** Task directions **
Beneath this line are the data; copy exactly the part of them that opens with the line containing "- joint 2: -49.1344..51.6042" and closes with the line containing "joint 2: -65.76", and only that part.

[Items from a dataset]
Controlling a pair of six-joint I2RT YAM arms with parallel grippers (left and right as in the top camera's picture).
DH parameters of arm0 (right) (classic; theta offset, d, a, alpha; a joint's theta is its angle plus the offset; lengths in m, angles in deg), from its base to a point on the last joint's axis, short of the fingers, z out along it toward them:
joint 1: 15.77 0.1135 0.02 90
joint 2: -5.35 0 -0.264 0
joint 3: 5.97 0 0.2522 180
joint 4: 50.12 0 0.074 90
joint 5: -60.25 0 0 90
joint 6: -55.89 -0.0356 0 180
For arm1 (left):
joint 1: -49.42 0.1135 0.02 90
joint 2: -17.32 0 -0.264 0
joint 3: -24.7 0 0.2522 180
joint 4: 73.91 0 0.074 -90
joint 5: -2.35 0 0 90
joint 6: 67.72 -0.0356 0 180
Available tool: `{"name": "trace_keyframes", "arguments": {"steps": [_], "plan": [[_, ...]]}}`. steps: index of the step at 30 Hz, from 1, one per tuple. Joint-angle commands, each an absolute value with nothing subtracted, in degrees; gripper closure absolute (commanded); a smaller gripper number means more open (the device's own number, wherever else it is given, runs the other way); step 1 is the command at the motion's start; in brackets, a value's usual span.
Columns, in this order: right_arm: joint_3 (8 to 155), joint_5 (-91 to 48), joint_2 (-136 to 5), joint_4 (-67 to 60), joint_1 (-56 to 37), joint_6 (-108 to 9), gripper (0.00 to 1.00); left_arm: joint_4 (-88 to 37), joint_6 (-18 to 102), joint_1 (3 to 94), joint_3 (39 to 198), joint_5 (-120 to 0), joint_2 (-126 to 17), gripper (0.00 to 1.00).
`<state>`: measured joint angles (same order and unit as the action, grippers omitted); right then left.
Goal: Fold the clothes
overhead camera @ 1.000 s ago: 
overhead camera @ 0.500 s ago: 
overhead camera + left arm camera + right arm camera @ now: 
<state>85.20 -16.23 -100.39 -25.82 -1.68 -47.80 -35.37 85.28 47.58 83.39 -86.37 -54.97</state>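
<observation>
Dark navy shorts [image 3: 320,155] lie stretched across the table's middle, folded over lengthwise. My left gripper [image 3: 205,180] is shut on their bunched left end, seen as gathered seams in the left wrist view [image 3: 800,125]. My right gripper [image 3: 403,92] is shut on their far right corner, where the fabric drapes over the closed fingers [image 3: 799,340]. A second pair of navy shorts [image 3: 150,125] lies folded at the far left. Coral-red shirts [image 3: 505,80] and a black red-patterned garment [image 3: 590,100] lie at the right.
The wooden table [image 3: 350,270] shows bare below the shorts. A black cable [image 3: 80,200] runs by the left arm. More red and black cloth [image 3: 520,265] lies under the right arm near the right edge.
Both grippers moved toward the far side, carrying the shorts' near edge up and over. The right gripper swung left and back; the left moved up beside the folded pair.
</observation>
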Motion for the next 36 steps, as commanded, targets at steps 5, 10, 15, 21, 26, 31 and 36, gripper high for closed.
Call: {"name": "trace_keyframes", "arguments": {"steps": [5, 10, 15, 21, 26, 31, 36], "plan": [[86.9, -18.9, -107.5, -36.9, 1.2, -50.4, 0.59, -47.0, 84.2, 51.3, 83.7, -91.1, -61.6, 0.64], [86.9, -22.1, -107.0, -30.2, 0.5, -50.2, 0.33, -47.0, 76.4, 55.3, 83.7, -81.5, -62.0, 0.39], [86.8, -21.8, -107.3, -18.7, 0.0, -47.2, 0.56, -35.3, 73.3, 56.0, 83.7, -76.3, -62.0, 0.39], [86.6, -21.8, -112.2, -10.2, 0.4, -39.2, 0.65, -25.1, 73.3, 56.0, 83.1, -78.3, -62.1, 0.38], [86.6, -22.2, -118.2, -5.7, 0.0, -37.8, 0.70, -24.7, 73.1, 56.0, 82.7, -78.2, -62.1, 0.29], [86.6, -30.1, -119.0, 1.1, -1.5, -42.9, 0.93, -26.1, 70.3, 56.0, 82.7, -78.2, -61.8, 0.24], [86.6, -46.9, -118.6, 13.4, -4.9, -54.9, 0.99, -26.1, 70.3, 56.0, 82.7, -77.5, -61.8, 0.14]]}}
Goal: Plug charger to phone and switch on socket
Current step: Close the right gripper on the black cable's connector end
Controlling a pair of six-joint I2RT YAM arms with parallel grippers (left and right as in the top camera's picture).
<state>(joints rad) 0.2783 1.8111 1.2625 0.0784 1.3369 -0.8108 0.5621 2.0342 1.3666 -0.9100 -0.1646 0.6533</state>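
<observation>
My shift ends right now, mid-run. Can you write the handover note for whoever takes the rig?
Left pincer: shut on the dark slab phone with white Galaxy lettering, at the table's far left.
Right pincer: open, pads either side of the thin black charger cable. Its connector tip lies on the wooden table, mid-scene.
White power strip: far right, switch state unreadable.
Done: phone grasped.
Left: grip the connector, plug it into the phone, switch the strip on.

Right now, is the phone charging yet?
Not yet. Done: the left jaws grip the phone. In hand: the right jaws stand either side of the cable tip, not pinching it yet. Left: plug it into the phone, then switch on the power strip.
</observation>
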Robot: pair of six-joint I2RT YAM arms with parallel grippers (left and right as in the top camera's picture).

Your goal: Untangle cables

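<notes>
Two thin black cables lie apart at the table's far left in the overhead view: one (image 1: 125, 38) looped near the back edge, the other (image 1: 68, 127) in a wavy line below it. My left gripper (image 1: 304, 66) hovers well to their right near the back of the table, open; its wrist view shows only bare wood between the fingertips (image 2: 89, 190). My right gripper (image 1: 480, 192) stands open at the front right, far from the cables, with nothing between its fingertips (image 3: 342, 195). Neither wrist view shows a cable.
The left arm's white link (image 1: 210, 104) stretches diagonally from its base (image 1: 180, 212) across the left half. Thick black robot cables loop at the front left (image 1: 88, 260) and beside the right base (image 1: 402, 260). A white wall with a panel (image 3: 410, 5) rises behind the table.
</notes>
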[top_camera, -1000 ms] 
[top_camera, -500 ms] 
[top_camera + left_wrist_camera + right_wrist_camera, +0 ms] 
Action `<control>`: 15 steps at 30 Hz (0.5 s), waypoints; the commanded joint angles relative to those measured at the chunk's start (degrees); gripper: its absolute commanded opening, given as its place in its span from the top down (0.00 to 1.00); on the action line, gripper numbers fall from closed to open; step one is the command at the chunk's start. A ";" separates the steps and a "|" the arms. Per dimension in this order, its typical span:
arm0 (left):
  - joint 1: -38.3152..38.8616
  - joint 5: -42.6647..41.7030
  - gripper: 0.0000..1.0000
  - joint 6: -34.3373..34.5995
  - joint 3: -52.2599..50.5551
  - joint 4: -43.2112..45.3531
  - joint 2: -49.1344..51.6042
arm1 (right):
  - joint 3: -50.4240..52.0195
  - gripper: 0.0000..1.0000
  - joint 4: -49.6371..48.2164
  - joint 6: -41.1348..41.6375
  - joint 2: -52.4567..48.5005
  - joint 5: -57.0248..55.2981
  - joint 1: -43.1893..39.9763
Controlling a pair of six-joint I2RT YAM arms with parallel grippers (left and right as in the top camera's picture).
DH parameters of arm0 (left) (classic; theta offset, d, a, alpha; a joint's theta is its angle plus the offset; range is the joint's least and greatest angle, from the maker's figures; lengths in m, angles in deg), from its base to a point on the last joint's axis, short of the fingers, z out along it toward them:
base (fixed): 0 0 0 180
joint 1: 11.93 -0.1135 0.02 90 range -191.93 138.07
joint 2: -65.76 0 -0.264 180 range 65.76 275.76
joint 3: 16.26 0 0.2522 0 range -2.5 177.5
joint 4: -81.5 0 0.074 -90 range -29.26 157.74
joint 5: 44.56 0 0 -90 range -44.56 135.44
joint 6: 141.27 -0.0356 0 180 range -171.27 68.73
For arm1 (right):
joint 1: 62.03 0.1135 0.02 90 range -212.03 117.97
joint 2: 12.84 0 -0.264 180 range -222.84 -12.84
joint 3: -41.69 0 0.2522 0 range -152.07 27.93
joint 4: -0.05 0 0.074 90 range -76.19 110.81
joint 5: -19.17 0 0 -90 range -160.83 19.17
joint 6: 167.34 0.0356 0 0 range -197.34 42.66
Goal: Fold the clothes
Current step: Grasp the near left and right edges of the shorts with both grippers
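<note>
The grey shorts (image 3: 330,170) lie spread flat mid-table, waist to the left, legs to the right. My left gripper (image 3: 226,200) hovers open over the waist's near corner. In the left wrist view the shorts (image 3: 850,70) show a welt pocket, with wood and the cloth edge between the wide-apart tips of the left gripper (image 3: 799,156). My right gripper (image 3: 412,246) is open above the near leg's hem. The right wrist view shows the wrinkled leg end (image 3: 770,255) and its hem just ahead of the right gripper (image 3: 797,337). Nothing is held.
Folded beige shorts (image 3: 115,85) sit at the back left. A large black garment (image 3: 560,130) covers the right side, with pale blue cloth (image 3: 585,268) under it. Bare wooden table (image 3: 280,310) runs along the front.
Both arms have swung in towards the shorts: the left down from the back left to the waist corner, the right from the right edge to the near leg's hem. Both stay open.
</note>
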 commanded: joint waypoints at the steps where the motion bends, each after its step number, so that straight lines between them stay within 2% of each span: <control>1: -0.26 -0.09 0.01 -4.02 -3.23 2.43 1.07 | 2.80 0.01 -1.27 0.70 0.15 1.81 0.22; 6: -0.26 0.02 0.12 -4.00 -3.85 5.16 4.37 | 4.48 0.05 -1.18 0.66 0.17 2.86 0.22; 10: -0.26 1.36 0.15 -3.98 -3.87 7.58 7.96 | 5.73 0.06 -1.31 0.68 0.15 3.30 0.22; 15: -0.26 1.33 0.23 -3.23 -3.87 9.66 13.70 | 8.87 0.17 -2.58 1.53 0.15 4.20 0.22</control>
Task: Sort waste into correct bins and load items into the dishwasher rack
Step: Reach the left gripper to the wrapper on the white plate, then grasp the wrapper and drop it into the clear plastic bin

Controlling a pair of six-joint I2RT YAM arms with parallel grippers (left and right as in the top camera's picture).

** Result of the task **
  - joint 2: -49.1344..51.6042
arm1 (right):
  - joint 3: -50.4240..52.0195
  - gripper: 0.0000..1.0000
  - joint 4: -49.6371..48.2164
  - joint 6: -41.1348..41.6375
  - joint 2: -52.4567..48.5005
  - joint 5: -57.0248..55.2981
  - joint 1: -43.1893..39.9763
Controlling a pair of six-joint I2RT YAM arms with parallel grippers (left and right as in the top camera's picture).
DH parameters of arm0 (left) (classic; theta offset, d, a, alpha; a joint's theta is its angle plus the offset; range is the joint's least and greatest angle, from the maker's figures; lengths in m, angles in deg), from its base to a point on the last joint's axis, short of the fingers, z out along it toward them:
base (fixed): 0 0 0 180
joint 1: 11.93 -0.1135 0.02 90 range -191.93 138.07
joint 2: -65.76 0 -0.264 180 range 65.76 275.76

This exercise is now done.